FIG. 3 shows a nuclear magnetic resonance spectrum of nonactin.

FIG. 4 shows a mass spectrum of a complex salt of monactin.

FIG. 5 shows an ultraviolet absorption spectrum of monactin.

FIG. 6 shows a nuclear magnetic resonance spectrum of monactin.

FIG. 7 shows a mass spectrum of a complex salt of dynactin.

FIG. 8 shows an ultraviolet absorption spectrum of dynactin.

FIG. 9 shows a nuclear magnetic resonance spectrum of dynactin.

FIG. 10 shows a mass spectrum of a complex salt of trinactin.

FIG. 11 shows an ultraviolet absorption spectrum of Trinactin.

FIG. 12 shows a mass spectrum of a complex salt of tetranactin.

FIG. 13 shows an ultraviolet absorption spectrum of tetranactin.

FIG. 14 shows a micrograph instead of a drawing of the result of a confirmation test of dynactin by the secondary fluorescent antibody method.

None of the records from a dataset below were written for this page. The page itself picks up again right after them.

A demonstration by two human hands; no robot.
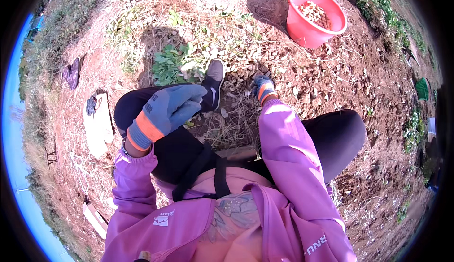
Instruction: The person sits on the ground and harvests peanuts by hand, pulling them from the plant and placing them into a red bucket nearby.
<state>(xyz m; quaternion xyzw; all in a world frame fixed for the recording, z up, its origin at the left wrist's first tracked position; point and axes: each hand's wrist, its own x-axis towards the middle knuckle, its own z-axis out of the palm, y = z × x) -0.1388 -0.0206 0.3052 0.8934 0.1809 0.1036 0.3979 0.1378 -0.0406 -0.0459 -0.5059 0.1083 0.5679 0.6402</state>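
Note:
My left hand, in a grey-blue work glove with an orange cuff band, hovers over or rests on my bent left leg. Its fingers lie close together and the palm side is hidden. My right hand, gloved alike, reaches down to the soil beside dry leaves and clods. Its fingertips are partly hidden, so I cannot see whether something is in them. Green leafy plants lie beyond my shoe. Ahead on the right, a pink plastic bucket holds unshelled peanuts.
Dry stalks cover the ground between my legs. Pulled, wilting plants spread across the reddish soil ahead. To the left lie a pale flat item and a dark patterned item. A green basket stands far right.

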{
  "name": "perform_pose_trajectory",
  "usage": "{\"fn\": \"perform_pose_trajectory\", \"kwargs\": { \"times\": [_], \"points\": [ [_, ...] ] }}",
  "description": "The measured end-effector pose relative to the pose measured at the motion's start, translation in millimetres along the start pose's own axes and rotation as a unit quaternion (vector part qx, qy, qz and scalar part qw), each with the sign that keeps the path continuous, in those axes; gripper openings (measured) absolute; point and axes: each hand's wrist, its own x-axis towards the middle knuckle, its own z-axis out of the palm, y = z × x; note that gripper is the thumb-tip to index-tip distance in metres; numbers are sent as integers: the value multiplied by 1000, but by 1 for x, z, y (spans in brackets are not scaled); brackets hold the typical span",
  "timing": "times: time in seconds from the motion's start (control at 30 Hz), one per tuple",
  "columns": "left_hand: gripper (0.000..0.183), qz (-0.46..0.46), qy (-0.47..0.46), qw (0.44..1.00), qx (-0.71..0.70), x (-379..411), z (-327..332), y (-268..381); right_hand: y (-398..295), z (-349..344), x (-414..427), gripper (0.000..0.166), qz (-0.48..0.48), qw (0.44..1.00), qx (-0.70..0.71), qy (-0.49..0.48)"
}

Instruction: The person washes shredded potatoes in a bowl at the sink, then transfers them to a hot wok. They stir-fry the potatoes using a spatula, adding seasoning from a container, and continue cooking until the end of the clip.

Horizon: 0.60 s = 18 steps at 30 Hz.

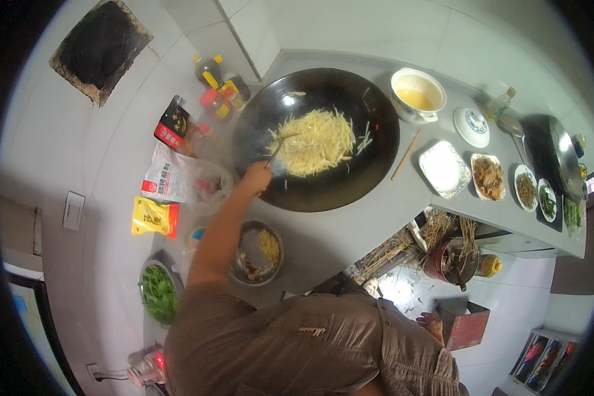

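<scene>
My left hand [257, 178] reaches over the near left rim of a large black wok [321, 195] and grips a long metal cooking utensil [278, 149]. The utensil's far end lies in a heap of pale shredded vegetable, resembling potato [321, 138], and partly hides there. Faint steam rises near my knuckles. A few shreds and a red bit cling to the wok's right wall. My right hand [429, 324] hangs low by my right side, fingers loosely apart and seemingly holding nothing; a dark red box [465, 326] is beside it.
A metal bowl [237, 262] with minced yellow pieces stands under my left forearm. Leafy greens [158, 294], seasoning packets [154, 218] and bottles [217, 103] line the left. Rightward are a lidless pot [428, 115], a chopstick [406, 154], a white plate [444, 168] and filled dishes [487, 178]. Straw [388, 250] lies below.
</scene>
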Motion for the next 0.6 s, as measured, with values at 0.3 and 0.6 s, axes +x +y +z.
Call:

──────────────────────────────────────────────────続 き Continued on the front page (51) Int.Cl. ⁶ Identification code Agency reference number FI Technical display location C12N 1/20 A 8828-4B C12P 17/18 D 7432-4B // (C12N 1/20 C12R 1 : 465) (C12P 17/18 C12R 1: 465) (72) Inventor ▲ Takaaki Tsukiaki 2-1 Hirosawa, Wako-shi, Saitama Pref. RIKEN

Claims (6)

[Claims] 1. A glycoprotein intracellular transfer inhibitor comprising a macrotetrolide compound represented by the general formula (I) or a complex salt thereof as an active ingredient. Embedded image (Wherein R ₁ , R ₂ , R ₃ and R ₄ are the same or different and represent a methyl group or an ethyl group) 2. The medicament according to claim 1, which is an antiviral agent. 3. The medicament according to claim 1, which is an anticancer agent. 4. The medicament according to claim 1, which is an antiallergic agent. 5. Streptomyces sp. Q30101, which has an ability to produce the macrotetrolide compound (I) or the complex salt thereof, which is the glycoprotein intracellular transfer inhibitor according to claim 1. 6. A bacterium belonging to the genus Streptomyces, which is capable of producing the macrotetrolide compound (I) or the complex salt thereof according to claim 1,
The glycotetrolide compound (I) or the complex salt thereof according to claim 1, wherein the macrotetrolide compound (I) or the complex salt thereof is collected from the culture. I) or a method for producing a complex salt thereof.